#### TASK DETAILS:
Send back all of the data, word for word.

#### COLLECTED MATERIAL:
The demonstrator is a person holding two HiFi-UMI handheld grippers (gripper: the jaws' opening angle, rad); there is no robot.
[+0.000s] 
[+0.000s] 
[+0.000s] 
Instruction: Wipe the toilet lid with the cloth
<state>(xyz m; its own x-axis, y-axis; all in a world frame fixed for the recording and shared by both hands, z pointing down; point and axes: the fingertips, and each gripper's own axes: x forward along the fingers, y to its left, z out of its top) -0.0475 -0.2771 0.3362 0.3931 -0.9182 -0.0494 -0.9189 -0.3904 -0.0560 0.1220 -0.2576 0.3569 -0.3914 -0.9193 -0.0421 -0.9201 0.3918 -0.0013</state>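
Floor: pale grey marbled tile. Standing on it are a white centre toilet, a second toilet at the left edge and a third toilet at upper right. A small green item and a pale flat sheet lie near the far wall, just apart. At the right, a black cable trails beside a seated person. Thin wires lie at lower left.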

#### WRITTEN RESPONSE:
The demonstrator is a person holding two HiFi-UMI handheld grippers (gripper: the jaws' opening angle, rad); there is no robot.
[+0.000s] 
[+0.000s] 
[+0.000s] 
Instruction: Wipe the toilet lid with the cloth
<state>(xyz m; its own x-axis, y-axis; all in a world frame fixed for the recording and shared by both hands, z pointing down; point and axes: the fingertips, and each gripper's own axes: x forward along the fingers, y to its left, z out of its top) -0.0475 -0.2771 0.3362 0.3931 -0.9182 -0.0494 -0.9189 -0.3904 -0.0560 0.1220 -0.2576 0.3569 -0.3914 -0.9193 -0.0421 -0.9201 0.3918 -0.0013</state>
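Floor: pale grey marbled tile. Standing on it are a white centre toilet, a second toilet at the left edge and a third toilet at upper right. A small green item and a pale flat sheet lie near the far wall, just apart. At the right, a black cable trails beside a seated person. Thin wires lie at lower left.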

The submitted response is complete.